“The stars have moved”: how climate change is impacting the planet at multiple scales

Submitted by Kai Wise on
Professor P. Joshua Griffin - AIS and SMEA faculty member

Situated on an Arctic barrier island along the northwest coast of Alaska is the village of Kivalina, an Iñupiaq community of about 500 people. Colleen Swan, city administrator and coordinator of its volunteer Search and Rescue organization, is an advocate for her community and has always taken concerns about Indigenous health, environment and identity seriously, and works to seek out solutions. Recently, she was approached by a curious neighbor with a perplexing observation.

“An elder in the community has gone outside every night of her life to look at the stars,” Swan says, “and she told me one day, years ago, that the stars have moved. How could that happen? What could cause that?”

The question wasn’t rhetorical, but was directed towards P. Joshua Griffin, jointly appointed assistant professor at the University of Washington’s School of Marine and Environmental Affairs and American Indian Studies department, and his team of graduate researchers. The group, known as the Engaged Ethnography Lab (EEL), is collaborating with Swan, her brother Reppi, and other community members on a UW EarthLab-funded project to create a hazard assessment for the village as it faces drastic climate change impacts. As part of the ongoing collaboration, the members of EEL set about investigating the question asked by Swan and her community.

“I’ve had the privilege to work on environmental projects in Kivalina for the last eight years,” says Griffin. “One of the first things I learned — and it was Joe Swan Sr. [Colleen’s father] who taught me this — is how important it is to address climate change in ways that support the long-term goals and values of the community, as diverse as they are.”

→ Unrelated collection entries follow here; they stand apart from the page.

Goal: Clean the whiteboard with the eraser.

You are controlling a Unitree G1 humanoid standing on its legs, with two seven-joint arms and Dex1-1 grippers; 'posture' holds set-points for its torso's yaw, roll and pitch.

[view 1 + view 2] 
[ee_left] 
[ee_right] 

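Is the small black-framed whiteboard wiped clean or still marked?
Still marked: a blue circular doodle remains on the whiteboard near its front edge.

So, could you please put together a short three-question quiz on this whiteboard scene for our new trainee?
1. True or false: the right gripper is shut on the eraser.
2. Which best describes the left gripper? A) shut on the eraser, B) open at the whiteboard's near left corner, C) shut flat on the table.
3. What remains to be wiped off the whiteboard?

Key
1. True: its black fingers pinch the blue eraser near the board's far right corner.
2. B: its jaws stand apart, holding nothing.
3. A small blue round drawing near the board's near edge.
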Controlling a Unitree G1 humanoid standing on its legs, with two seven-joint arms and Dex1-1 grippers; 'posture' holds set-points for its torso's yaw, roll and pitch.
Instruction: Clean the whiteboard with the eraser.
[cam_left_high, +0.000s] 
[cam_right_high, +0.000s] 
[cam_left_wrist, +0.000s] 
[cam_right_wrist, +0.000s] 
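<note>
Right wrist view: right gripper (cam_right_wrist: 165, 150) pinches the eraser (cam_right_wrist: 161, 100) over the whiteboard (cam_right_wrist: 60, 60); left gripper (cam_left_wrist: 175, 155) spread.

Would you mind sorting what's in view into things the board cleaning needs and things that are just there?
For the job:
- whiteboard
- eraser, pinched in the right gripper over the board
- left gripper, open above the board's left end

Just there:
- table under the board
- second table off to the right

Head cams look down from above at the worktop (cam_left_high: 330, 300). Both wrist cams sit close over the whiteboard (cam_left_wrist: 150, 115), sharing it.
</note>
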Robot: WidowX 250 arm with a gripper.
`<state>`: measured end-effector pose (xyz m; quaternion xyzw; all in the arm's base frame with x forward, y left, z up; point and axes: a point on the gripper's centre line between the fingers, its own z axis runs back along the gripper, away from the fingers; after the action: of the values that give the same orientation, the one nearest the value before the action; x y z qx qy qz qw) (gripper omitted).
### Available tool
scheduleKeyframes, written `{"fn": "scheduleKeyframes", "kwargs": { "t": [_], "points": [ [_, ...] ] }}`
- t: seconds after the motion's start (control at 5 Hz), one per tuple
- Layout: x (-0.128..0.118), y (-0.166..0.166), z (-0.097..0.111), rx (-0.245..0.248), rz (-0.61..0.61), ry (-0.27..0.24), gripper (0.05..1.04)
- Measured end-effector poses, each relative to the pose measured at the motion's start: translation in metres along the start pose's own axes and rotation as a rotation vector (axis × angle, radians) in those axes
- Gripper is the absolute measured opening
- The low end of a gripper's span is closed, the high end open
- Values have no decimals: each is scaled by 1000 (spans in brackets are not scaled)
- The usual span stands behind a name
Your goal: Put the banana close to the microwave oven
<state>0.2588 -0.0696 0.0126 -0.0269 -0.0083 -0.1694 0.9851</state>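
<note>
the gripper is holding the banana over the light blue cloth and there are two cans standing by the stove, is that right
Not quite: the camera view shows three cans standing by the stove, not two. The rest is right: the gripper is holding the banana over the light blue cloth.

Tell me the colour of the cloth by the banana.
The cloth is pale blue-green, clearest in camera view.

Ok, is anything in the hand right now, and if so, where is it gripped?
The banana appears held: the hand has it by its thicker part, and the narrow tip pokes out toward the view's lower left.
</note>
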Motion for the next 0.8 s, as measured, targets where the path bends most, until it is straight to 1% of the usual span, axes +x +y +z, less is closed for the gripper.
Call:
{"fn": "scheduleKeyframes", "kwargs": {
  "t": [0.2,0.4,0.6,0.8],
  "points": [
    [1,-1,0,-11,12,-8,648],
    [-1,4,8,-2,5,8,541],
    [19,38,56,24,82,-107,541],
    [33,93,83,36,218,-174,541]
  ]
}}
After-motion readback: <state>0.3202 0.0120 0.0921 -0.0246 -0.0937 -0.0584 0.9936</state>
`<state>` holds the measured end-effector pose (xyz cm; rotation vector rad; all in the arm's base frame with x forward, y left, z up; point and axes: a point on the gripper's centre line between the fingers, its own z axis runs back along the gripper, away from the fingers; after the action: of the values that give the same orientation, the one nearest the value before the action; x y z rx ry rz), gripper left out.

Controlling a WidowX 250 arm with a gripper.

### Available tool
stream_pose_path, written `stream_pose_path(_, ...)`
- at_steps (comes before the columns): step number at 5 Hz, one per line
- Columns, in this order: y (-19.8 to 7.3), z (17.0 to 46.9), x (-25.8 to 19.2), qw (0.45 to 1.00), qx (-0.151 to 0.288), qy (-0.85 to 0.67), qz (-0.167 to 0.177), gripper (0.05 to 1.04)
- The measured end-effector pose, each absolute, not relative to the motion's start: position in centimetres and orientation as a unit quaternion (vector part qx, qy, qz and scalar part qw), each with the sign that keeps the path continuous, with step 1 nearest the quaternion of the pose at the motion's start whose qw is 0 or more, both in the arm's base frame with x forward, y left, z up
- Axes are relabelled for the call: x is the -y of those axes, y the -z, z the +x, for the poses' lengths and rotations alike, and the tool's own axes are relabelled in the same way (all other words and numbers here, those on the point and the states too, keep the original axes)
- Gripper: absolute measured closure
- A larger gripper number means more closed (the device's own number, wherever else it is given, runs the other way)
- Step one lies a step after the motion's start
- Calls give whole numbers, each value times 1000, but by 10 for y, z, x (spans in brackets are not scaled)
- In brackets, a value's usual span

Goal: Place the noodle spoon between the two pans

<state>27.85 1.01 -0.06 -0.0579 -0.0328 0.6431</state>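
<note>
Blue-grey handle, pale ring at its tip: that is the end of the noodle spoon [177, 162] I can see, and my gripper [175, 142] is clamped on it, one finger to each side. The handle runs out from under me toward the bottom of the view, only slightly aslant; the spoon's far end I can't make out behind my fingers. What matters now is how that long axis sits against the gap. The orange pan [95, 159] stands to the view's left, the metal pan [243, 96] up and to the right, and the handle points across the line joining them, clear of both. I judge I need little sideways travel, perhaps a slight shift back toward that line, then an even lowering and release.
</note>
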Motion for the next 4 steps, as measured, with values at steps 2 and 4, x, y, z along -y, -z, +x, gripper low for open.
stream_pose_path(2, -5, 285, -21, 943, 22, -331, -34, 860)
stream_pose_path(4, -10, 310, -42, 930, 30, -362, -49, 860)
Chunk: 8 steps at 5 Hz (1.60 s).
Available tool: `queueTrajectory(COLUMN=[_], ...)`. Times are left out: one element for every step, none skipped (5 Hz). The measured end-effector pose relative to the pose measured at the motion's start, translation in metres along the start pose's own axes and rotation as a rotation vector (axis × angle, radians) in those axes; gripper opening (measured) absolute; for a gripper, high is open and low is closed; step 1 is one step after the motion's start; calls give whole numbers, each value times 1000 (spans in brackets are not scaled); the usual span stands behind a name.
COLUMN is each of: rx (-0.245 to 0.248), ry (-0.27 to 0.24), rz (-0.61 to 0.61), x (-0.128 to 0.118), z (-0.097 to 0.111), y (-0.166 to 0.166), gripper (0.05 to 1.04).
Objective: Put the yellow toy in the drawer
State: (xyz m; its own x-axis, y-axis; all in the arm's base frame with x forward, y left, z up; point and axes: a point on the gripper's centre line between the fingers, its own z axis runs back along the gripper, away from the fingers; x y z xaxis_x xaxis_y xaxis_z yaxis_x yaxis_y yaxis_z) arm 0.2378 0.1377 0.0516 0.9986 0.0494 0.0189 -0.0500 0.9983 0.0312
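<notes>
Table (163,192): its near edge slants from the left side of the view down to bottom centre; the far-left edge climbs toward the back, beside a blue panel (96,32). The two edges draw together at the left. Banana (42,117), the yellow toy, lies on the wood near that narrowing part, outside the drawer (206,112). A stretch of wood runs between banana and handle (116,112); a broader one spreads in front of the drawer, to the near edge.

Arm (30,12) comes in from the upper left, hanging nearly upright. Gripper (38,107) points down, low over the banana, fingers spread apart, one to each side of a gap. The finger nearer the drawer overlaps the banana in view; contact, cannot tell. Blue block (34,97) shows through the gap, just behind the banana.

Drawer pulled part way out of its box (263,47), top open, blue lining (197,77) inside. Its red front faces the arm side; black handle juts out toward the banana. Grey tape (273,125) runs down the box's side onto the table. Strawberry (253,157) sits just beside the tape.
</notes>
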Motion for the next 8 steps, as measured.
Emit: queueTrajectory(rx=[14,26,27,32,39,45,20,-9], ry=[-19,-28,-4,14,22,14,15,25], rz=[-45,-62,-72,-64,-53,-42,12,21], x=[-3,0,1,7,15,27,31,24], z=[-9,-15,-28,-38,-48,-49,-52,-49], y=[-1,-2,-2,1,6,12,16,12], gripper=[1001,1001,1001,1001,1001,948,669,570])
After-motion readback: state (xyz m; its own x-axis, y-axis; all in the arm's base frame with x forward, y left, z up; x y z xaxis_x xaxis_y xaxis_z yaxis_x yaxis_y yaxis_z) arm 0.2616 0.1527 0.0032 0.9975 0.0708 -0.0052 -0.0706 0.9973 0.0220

a hunter stands at the sea ice edge

After talking to Reppi for years about his work responding when a hunter falls through the ice, or putting sandbags around critical infrastructure during severe storms, Griffin and Swan started the project as a way to support Kivalina’s efforts to build organizational capacity while investigating whether the technical resources of UW polar science could be applied to questions on the ground. “We call the project ‘Polar Science at a Human Scale,’” says Griffin.